¿Qué es el séptimo continente?

Al ritmo que lleva la humanidad, el mar, el medio natural tan querido y amado por Miraestels, tiene los días contados. Toda su riqueza biológica y su belleza natural puede verse amenazada.

Imagina uno de esos futuros distópicos de las películas: La tecnología cubre toda la superficie del planeta, los cultivos son gigantescas jaulas-invernadero con plásticos transparentes, los bosques son de metal y vidrio, los mares están cubiertos de desechos plásticos… Y nuestro Miraestels se bambolea entre botellas y desechos, en lugar de observar las estrellas escuchando las gaviotas y sintiéndose acariciado suavemente por la fauna marina..

Pues ese futuro ya ha comenzado: La basura marina ya no consiste solamente en un par de bolsas que llegan a la playa, hay auténticas islas de desperdicios flotando por el océano.

La isla de plástico

Hace más de 20 años la basura flotante comenzó a alarmar a la comunidad científica. Las mediciones hechas en Alaska y Japón revelaban que las corrientes del Norte del océano Pacífico debían estar acumulando más deshechos de los que se creía dando lugar a tremendas masas flotantes de plásticos. 

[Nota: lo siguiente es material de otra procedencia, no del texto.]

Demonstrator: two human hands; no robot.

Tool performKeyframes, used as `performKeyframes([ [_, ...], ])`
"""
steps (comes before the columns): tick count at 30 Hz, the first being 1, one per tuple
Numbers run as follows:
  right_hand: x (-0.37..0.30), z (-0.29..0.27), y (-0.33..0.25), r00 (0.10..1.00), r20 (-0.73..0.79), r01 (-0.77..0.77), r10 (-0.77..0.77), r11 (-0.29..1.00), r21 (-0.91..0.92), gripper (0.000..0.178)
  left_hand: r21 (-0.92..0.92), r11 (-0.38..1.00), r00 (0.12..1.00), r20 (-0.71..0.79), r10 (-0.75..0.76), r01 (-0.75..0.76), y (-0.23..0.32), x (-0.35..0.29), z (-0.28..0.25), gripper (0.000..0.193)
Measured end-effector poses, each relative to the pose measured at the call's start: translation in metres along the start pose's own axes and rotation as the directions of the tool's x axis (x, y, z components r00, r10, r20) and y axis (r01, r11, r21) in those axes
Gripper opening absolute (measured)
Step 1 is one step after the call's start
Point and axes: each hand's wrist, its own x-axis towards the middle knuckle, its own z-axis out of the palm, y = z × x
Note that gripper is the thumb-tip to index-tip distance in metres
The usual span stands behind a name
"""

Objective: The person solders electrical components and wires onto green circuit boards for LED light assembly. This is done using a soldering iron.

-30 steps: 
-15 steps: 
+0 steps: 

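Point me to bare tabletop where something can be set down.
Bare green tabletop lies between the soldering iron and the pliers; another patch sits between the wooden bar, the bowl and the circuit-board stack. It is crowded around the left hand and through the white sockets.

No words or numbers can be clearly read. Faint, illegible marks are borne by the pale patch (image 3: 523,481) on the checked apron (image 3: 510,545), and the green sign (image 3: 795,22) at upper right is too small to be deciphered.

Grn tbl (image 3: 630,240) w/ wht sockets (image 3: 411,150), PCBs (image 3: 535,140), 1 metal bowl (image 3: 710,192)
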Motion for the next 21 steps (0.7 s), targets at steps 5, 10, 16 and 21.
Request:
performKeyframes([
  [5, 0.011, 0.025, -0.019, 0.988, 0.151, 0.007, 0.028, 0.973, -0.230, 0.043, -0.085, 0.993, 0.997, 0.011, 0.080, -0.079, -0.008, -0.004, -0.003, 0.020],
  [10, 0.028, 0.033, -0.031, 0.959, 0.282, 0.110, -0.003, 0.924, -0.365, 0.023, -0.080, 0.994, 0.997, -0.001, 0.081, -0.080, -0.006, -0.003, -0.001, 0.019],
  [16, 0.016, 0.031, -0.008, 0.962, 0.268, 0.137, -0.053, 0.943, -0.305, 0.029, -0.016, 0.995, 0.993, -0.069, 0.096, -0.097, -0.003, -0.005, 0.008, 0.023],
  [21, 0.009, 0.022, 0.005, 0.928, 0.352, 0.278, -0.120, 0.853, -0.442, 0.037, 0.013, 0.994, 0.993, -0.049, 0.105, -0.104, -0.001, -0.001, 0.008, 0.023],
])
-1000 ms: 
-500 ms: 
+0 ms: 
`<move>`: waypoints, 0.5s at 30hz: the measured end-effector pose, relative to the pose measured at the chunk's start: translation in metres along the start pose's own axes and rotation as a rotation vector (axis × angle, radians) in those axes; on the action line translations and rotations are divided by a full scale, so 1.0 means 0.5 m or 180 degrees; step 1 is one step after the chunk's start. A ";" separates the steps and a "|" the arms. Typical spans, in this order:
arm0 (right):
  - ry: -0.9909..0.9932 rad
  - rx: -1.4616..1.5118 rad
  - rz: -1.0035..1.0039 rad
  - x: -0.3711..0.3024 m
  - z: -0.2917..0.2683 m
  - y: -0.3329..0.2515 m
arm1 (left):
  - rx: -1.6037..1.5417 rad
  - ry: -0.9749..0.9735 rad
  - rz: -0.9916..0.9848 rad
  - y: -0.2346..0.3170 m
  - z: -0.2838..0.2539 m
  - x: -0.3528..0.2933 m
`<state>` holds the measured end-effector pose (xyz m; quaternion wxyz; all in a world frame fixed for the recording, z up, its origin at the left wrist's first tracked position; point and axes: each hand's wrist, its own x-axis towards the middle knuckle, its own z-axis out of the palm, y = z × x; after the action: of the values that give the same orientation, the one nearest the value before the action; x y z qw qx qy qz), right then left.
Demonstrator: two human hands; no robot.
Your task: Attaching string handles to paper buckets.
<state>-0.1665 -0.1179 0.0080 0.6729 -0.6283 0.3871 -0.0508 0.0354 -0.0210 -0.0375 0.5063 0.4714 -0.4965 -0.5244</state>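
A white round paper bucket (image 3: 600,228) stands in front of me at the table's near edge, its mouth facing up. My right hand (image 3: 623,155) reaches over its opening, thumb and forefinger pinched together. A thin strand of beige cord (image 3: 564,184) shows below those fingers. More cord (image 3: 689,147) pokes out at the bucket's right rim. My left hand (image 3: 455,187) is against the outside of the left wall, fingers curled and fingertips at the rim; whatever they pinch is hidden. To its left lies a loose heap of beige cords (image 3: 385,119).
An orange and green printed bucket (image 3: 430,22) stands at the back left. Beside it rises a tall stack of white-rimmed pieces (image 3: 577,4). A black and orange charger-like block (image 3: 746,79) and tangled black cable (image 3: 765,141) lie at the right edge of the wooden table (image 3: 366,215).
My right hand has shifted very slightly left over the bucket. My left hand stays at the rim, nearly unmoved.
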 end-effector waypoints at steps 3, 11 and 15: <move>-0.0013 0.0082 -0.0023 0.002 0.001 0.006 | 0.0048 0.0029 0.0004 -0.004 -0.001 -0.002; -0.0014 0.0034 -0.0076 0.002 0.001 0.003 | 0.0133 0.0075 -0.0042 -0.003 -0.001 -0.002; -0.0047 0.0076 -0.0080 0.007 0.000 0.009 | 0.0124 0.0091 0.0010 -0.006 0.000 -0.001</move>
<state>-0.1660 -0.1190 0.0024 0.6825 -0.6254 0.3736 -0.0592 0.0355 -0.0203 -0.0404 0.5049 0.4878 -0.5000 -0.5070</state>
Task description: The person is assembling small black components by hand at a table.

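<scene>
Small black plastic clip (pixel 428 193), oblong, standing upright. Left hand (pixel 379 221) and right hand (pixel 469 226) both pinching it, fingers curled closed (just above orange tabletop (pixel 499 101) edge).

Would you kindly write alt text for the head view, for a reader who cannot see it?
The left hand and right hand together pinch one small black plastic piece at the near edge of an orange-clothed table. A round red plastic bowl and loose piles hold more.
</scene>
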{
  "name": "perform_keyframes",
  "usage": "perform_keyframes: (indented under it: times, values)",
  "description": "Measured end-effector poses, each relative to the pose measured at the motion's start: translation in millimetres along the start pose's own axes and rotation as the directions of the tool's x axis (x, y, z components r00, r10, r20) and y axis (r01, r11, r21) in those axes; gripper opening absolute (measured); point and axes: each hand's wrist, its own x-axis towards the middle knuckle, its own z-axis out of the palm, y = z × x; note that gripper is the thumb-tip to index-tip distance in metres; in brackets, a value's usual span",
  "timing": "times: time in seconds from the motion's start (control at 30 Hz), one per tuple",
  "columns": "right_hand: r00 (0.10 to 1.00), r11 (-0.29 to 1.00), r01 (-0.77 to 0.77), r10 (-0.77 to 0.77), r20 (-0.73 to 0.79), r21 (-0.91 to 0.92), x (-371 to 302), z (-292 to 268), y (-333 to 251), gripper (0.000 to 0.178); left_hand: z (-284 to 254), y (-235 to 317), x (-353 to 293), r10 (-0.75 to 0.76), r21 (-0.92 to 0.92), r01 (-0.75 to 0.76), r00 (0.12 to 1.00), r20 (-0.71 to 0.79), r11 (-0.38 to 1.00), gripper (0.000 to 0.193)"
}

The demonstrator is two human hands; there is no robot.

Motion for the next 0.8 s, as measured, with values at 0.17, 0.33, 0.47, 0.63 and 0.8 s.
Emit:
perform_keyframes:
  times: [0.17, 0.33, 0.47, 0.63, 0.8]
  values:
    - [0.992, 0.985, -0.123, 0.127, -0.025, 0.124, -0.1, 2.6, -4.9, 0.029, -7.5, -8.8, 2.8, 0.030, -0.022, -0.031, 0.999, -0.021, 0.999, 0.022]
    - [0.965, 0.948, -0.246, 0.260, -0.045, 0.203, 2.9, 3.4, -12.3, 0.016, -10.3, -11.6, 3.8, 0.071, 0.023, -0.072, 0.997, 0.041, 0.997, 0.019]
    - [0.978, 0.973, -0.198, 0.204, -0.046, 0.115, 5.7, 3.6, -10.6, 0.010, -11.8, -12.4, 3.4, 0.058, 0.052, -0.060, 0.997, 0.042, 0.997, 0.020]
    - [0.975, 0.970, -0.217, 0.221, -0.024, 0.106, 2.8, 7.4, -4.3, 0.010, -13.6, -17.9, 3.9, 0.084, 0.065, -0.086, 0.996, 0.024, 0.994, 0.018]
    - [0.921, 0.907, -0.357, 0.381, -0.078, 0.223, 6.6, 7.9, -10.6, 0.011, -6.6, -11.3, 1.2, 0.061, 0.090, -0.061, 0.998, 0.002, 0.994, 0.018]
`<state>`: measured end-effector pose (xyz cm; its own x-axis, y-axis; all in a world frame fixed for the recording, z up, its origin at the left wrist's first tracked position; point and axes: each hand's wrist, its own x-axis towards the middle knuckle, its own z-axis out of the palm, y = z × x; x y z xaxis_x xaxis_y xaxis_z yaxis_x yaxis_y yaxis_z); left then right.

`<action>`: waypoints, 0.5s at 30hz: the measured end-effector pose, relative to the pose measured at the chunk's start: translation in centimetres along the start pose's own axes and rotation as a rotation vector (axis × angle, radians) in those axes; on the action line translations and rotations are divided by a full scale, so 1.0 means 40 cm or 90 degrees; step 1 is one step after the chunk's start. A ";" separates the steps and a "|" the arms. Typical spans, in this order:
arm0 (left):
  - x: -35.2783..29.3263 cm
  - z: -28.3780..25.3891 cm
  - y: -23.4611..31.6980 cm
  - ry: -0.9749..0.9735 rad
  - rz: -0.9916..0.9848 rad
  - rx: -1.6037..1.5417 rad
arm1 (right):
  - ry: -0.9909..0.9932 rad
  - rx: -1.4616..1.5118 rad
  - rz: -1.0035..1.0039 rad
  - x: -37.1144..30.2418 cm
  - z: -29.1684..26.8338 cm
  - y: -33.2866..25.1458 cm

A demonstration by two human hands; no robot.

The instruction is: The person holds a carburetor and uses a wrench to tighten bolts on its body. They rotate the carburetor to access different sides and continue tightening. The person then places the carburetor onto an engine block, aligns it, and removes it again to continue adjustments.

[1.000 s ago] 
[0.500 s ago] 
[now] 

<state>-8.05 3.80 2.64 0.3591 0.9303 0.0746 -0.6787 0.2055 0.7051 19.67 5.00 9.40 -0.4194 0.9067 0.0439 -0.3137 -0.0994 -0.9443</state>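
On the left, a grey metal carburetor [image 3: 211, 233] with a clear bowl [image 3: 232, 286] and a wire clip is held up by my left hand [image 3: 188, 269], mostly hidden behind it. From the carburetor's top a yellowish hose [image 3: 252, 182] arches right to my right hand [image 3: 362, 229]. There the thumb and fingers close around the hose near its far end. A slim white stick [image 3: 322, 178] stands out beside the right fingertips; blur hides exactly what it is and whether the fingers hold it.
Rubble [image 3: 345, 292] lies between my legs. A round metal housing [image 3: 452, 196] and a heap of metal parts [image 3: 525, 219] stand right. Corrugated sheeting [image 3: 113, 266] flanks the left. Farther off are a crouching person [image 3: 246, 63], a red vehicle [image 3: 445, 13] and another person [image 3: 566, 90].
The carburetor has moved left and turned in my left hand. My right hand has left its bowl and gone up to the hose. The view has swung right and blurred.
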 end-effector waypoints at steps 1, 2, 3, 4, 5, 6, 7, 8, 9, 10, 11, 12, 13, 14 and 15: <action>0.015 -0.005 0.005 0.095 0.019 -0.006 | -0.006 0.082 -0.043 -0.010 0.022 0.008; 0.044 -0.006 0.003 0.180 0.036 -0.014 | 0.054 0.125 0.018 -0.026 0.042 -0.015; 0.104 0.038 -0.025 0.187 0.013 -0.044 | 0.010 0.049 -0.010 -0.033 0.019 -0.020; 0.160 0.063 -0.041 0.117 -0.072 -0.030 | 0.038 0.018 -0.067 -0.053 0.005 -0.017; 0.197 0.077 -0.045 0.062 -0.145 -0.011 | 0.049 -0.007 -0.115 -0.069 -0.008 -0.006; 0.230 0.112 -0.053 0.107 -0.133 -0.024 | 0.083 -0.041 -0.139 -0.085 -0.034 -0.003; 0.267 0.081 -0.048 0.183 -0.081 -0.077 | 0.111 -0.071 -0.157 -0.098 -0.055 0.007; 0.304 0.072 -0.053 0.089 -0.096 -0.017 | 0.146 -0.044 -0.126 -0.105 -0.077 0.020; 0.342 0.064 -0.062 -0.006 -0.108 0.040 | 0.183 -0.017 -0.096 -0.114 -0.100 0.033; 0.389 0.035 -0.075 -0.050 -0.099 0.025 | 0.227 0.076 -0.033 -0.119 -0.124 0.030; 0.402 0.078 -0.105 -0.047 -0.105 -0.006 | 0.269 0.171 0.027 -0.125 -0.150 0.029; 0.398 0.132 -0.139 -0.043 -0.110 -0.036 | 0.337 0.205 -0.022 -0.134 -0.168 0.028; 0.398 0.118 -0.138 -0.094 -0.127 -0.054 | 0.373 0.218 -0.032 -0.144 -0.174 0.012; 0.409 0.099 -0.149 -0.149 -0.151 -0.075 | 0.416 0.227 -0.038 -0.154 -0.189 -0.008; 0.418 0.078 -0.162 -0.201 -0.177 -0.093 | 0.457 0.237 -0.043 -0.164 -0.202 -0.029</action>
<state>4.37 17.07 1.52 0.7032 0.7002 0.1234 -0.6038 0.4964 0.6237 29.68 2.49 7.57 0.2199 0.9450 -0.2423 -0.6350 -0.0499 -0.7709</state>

Este vertedero oceánico con forma de mancha se encontraba vagando dentro de estas corrientes, como una gran concentración de suciedad humana de 700.000 km² (más grande que toda la península ibérica) rodeada, para más inri, de un enorme mar de basura de 14 millones de km² (mucho mayor que toda Europa).

Tal era su extensión que ya no se podía concebir como una gran isla de basura: Así se comenzó a llamar “el séptimo continente”. 100 millones de toneladas de bolsas de plástico, anillas para latas (six-pack), envoltorios, bandejas blancas de poliespán procedentes solamente de la costa Oeste de Estados Unidos y la costa Este de Asia. Y no sólo perjudican a toda la vida marina y al mayor pulmón del planeta (las algas marinas), sino que se produce justo en medio del peligroso cambio climático que estamos intentando (sin buenos resultados aún) evitar… También son toxicidad se multiplica al estar en el mar.

El plástico en el mar

Los contaminantes marinos son de muchos tipos, no sólo plásticos. Aparte de la acidificación y eutrofización de las aguas, los compuestos orgánicos liberados por la industria se pueden almacenar en estos plásticos, haciéndolos especialmente tóxicos si se ingieren por accidente. Algunos de los geles y lociones exfoliantes, en lugar de llevar materiales naturales, llevan pequeñas esferas de plástico que absorben todos los contaminantes de las aguas residuales y después son tragados accidentalmente por especies marinas que nosotros consumimos. Y no sólo nos contaminan de esos compuestos aromáticos (fenilos, moléculas cloradas, etc.), también producen en ellos una liberación exagerada de hormonas que acaban en nuestro organismo.

Si a eso le sumamos que no sólo absorben esos compuestos cuando están por nuestras tuberías, sino que en el mar los pueden liberar poco a poco, incluidos los propios aditivos tóxicos que se añaden en la formación de plásticos, tenemos una gigantesca sopa que está siendo envenenada poco a poco por nosotros únicamente.

Las otras islas

Para nuestra desgracia, las del Pacífico Norte no son las únicas aguas contaminadas. 

Todas las superficies marinas están acumulando estos desechos día tras día, y ya se han descubierto otras islas de plástico en el Pacífico Sur, en el Océano Índico, y también en el Atlántico Norte, de donde proceden gran parte de nuestros alimentos. 

Pero aún es pronto para arrepentirse: si las leyes medioambientales mejoran e invertimos en la investigación medioambiental, la limpieza aún es posible.

En nuestra mano está que Miraestels no acabe bamboleándose dulcemente sobre un mar de plástico.